• Exercise objective:
Only one stretch of the records below should be repeated. It starts with the line containing "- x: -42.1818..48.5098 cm" and goes on through the line containing "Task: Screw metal", exactly as written.

• Exercise material:

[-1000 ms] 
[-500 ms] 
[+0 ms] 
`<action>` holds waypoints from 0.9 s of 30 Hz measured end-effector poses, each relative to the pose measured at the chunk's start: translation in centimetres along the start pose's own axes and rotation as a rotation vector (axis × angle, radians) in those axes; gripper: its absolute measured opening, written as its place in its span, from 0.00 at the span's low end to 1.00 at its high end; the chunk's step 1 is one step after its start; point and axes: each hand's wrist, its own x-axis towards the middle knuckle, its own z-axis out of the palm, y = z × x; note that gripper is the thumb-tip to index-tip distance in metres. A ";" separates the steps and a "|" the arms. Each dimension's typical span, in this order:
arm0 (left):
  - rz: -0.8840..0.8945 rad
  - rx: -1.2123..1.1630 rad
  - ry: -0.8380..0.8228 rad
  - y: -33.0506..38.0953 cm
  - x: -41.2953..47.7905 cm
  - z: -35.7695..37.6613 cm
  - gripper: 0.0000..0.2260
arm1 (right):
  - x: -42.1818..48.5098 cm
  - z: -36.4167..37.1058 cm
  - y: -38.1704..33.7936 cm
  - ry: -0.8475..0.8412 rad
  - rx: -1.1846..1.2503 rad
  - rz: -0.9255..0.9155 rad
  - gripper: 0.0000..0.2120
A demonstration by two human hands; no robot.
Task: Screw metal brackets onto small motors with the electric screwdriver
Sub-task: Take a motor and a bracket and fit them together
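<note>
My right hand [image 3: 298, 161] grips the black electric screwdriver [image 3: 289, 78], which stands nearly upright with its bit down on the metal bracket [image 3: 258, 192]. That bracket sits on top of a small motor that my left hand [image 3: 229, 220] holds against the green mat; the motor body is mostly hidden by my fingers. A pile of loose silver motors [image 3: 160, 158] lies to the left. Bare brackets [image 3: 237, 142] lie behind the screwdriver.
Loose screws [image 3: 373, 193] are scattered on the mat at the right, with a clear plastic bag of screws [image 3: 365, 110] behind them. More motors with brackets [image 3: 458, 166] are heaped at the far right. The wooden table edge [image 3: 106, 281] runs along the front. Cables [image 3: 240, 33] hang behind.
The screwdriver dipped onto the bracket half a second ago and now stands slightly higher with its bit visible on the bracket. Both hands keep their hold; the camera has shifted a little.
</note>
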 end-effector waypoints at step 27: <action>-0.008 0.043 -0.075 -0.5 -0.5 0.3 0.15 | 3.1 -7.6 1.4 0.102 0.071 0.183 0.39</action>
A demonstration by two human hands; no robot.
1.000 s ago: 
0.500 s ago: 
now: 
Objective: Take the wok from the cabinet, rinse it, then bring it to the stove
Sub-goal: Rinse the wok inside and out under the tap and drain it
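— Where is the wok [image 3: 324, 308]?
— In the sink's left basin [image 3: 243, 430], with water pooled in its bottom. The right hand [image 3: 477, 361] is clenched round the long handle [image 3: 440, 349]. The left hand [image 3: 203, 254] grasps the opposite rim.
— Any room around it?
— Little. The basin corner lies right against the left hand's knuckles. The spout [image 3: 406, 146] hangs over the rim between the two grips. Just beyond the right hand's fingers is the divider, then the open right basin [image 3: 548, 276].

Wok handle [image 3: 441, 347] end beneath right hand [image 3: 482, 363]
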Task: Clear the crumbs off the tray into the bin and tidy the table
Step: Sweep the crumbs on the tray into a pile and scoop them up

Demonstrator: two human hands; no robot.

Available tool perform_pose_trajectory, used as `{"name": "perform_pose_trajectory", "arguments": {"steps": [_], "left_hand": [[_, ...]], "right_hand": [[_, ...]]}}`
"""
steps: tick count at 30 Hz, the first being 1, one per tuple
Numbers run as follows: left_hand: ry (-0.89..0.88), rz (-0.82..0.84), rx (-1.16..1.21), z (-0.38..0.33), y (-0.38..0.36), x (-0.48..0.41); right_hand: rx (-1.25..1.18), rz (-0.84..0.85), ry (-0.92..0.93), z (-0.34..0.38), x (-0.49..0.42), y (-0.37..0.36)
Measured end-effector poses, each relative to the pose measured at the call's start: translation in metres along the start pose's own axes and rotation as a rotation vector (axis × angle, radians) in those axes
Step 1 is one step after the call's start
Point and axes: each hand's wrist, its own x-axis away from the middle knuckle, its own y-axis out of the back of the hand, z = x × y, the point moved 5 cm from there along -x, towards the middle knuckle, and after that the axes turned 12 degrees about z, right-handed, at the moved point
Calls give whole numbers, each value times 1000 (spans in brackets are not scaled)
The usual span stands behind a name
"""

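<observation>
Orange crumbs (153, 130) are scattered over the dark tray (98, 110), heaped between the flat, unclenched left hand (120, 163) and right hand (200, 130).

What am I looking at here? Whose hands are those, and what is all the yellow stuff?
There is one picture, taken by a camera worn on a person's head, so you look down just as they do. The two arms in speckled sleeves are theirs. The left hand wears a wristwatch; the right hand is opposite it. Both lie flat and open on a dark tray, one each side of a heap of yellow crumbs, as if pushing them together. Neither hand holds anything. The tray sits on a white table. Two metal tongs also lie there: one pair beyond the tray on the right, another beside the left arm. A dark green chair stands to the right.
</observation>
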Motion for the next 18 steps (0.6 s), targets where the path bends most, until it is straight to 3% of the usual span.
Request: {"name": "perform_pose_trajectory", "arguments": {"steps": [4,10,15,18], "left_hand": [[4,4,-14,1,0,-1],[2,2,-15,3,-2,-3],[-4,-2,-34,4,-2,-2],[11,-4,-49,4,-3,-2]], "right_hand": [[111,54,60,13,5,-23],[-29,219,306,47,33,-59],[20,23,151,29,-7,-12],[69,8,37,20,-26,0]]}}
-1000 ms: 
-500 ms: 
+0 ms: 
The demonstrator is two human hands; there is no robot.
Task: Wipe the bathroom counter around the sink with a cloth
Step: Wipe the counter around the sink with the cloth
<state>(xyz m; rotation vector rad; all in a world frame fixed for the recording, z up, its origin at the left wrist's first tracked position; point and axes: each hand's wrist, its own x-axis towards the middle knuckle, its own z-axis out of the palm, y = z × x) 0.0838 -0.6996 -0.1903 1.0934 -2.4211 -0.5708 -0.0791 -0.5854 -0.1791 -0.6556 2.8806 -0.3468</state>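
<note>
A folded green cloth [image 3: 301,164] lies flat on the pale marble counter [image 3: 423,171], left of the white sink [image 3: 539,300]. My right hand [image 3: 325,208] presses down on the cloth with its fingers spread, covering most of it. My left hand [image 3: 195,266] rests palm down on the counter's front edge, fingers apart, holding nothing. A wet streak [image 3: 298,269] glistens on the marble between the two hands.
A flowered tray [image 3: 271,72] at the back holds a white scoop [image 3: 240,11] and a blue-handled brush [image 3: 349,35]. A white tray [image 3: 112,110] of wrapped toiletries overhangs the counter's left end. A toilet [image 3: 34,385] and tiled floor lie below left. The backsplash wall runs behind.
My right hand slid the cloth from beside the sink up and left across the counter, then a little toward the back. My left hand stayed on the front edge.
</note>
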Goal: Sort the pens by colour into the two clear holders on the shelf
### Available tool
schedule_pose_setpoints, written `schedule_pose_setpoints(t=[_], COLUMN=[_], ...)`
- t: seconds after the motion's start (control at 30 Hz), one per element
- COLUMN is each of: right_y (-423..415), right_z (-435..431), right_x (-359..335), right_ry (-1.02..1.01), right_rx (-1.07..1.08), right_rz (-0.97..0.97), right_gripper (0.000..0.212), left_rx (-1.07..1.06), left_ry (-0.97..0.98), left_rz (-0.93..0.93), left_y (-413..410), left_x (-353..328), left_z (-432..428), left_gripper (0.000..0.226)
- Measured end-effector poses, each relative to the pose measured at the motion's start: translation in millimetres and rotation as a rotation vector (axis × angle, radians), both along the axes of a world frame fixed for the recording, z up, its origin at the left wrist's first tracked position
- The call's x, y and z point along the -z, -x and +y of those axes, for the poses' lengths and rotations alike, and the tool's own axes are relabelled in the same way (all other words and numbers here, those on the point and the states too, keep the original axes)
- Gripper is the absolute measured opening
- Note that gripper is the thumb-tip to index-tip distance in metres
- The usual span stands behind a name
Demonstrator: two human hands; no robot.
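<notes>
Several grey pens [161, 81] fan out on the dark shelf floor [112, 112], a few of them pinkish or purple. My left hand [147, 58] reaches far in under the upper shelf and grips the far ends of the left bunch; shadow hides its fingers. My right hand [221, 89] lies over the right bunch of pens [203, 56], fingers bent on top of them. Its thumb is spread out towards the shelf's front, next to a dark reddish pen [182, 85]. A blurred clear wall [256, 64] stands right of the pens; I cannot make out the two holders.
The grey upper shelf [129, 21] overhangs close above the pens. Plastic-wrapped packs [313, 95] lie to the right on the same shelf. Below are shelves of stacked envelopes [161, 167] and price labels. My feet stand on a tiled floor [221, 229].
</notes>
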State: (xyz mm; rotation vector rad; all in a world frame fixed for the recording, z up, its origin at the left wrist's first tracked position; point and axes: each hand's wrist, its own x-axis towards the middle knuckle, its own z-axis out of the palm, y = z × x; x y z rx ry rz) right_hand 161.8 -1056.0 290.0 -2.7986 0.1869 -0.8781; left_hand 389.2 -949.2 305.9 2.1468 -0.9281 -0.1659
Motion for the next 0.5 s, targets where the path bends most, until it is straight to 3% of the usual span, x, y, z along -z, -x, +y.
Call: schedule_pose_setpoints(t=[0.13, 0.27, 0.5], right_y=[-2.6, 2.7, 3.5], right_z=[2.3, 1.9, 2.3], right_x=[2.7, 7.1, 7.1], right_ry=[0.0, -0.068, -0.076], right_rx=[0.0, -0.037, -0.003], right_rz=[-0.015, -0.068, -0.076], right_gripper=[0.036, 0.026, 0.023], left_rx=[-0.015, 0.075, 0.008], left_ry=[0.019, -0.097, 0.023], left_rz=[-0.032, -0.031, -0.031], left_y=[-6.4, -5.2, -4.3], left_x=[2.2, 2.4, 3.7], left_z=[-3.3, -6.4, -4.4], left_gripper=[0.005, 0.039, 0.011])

• Output:
  - x: -42.1818..48.5098 cm
  - z: -36.4167..37.1058 cm
  - y: -38.1704..33.7936 cm
  - ry: -0.8475..0.8412 rad
  - rx: -1.1846..1.2503 rad
  - rz: -0.9255..0.9155 rad
  - gripper: 0.0000..0.2120
A demonstration by two human hands; no robot.
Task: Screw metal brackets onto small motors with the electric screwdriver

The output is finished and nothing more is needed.